Di «drammatico incremento, dalle importanti ricadute pratiche» parla Roberto Pedretti, Direttore del dipartimento cardiovascolare dell’Irccs MultiMedica di Milano, che ci spiega: «è noto che certi disturbi mentali anche comuni, come ansia e depressione, e certe condizioni, come l’insonnia, sono determinanti sfavorevoli in chi ha già avuto un evento cardiovascolare, per quanto questa evidenza non venga poi tenuta in debito conto nella pratica clinica, ad eccezione degli ancora troppo pochi casi in cui i pazienti hanno accesso alla invece necessaria riabilitazione cardiovascolare». L’importanza di questo ampio lavoro è quella di «spostare drammaticamente questa tematica sulla prevenzione primaria, quindi sulle persone senza problemi cardiovascolari, e soprattutto sui giovani». Inoltre, «all’ingresso, i soggetti dello studio hanno tutti lo stesso profilo cardiovascolare e ciò conferma che la patologia psichiatrica è un determinante prognostico». Il tema è già percepito come urgente, come ammette Pedretti, che è nel board dell’Associazione europea di cardiologia preventiva: «Abbiamo deciso di costituire una task force di esperti per la stesura di un documento di consenso dedicato alla prevenzione cardiovascolare per chi ha una malattia mentale».
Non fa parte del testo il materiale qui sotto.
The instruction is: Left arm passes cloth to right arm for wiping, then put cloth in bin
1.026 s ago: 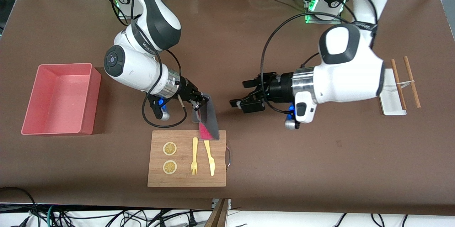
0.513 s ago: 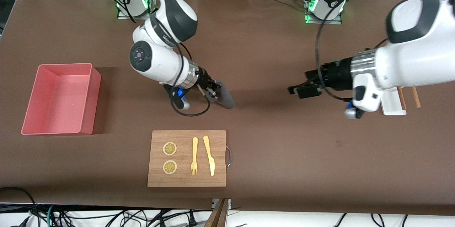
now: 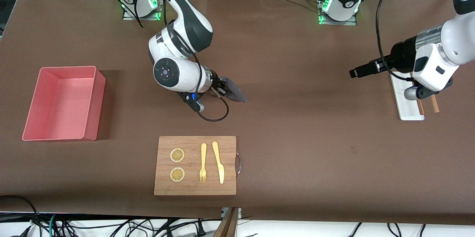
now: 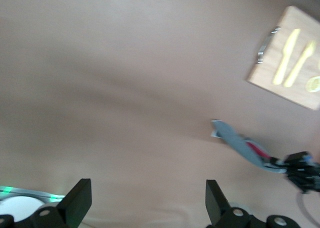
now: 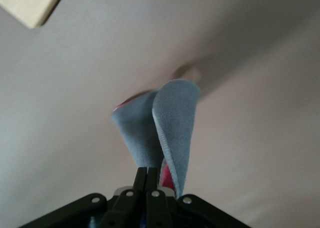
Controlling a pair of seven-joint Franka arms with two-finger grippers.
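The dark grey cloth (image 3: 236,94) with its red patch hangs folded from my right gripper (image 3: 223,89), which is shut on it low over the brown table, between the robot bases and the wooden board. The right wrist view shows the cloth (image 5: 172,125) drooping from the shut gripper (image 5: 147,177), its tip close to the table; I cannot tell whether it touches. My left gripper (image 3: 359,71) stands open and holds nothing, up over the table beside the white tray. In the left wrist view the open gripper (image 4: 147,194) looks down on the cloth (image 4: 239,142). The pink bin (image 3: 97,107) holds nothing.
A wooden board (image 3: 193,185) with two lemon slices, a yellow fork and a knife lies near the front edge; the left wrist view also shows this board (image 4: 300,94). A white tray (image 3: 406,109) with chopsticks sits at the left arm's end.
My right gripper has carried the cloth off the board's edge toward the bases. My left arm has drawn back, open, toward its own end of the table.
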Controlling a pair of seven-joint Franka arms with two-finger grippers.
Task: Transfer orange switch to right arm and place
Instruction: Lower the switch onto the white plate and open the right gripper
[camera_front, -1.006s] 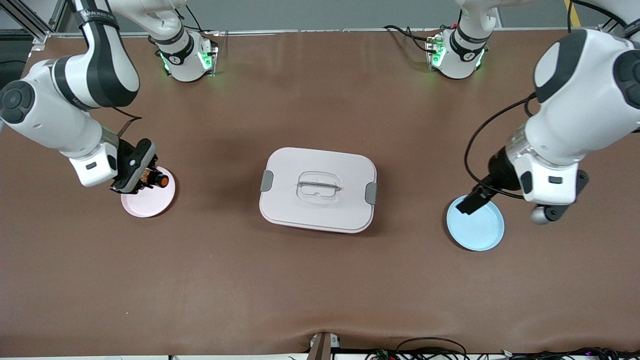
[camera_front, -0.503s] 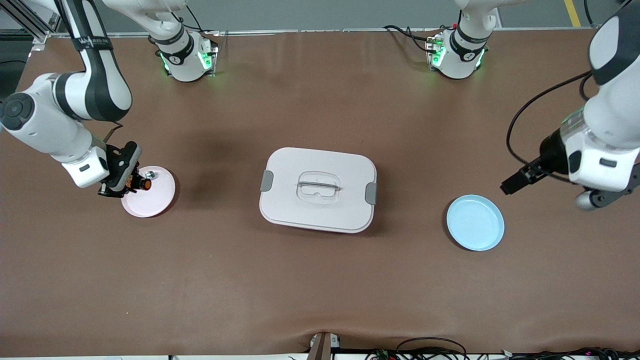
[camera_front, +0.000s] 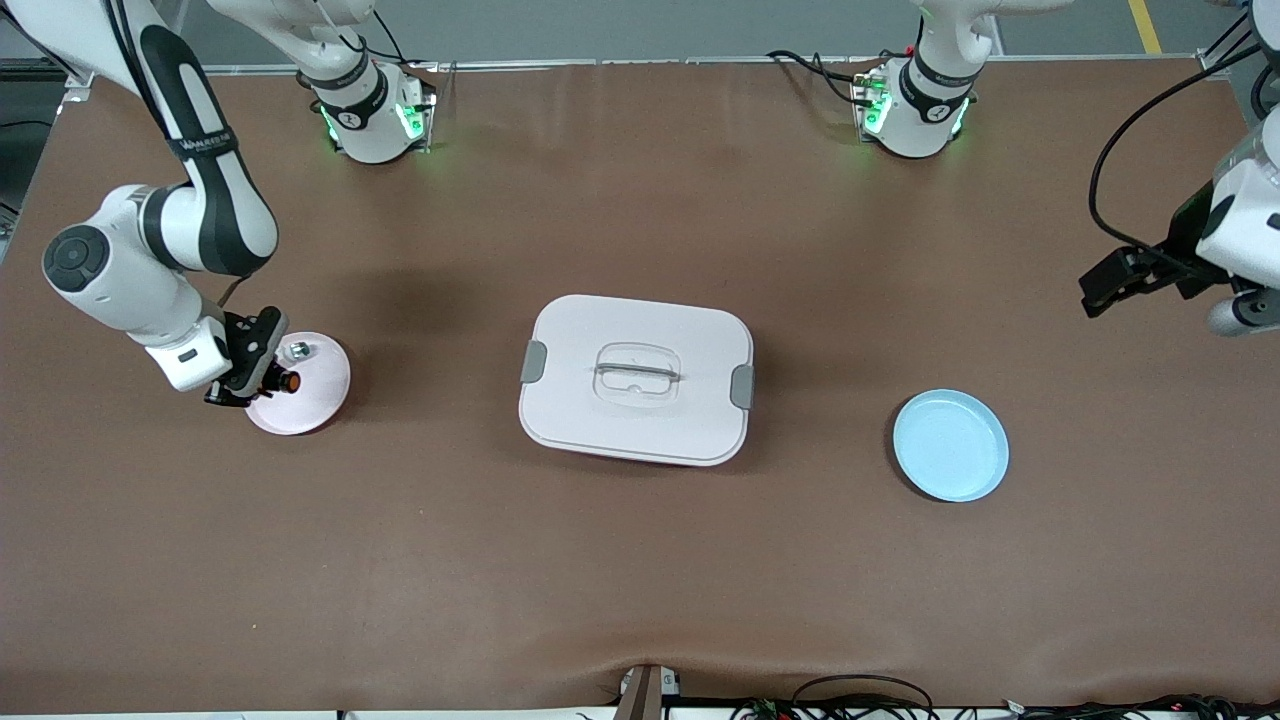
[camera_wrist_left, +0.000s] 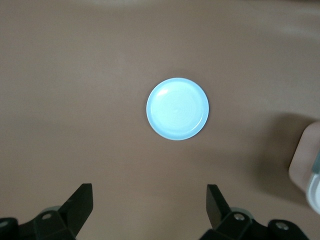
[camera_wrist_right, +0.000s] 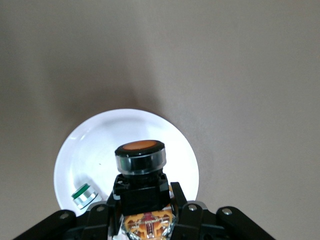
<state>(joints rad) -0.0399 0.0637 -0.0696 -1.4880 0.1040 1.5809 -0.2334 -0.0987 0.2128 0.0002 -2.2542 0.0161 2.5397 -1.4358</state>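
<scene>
the right gripper (camera_front: 262, 377) is clamped on the tiny black push-button switch with a round orange cap (camera_front: 287, 381), just above the rim of the pale pink round plate (camera_front: 318, 405) near the table edge at the right arm's end. the cap points across the plate, toward a small silver-and-green part (camera_wrist_right: 83, 195). the left gripper (camera_wrist_left: 150, 206), fingers spread and holding nothing, waits high over the brown table (camera_front: 640, 560) at its own end.

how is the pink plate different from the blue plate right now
The pink plate holds a small silver part, with the right gripper, shut on the orange switch, above it. The blue plate holds nothing; the left gripper, open, hangs above it. Both are round and shallow.
</scene>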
La malattia mentale è un determinante sfavorevole in chi ha avuto un evento cardiaco. Lo studio sposta drammaticamente questa tematica sulla prevenzione primaria, quindi sulle persone senza problemi cardiovascolari, e soprattutto sui giovani

Roberto Pedretti, Direttore del dipartimento cardiovascolare dell’Irccs MultiMedica di Milano

Sui meccanismi alla base della relazione tra malattia psichiatrica e cerebrocardiovascolare, si avanzano alcune ipotesi, come quella dell’equilibrio del sistema nervoso autonomo, influenzato negativamente dalle malattie psichiatriche, con effetti cardiaci specifici come lo sviluppo di aritmie anche gravi.
Che fare? Serve un urgente piano di monitoraggio e prevenzione cardiovascolare: «Ci vuole più consapevolezza e strategie di intervento accurato e scrupoloso, anche in popolazioni giovani che mai avremmo considerato a rischio cardiovascolare, esattamente come facciamo oggi contro gli altri fattori di rischio il colesterolo o l’ipertensione arteriosa». Inoltre, la malattia mentale è un fattore indipendente dagli altri fattori di rischio e bisogna evitare l’effetto sinergico. Bisognerà anche considerare l’eventuale trattamento psichiatrico per capire in che modo i farmaci impiegati influenzano il rischio cardiovascolare. Infine, guardando ancora meglio il profilo dei soggetti con e senza una malattia mentale alla partenza dello studio, «dalla composizione corporea, agli stili di vita, alcol, fumo, comorbidità, ci sono poche differenza, mentre emerge chiaramente la rilevanza dei fattori psico-sociali, come il basso reddito» conclude Pedretti «Come intervenire su questo aspetto diventa molto più complicato da dire e da fare, ma non meno urgente».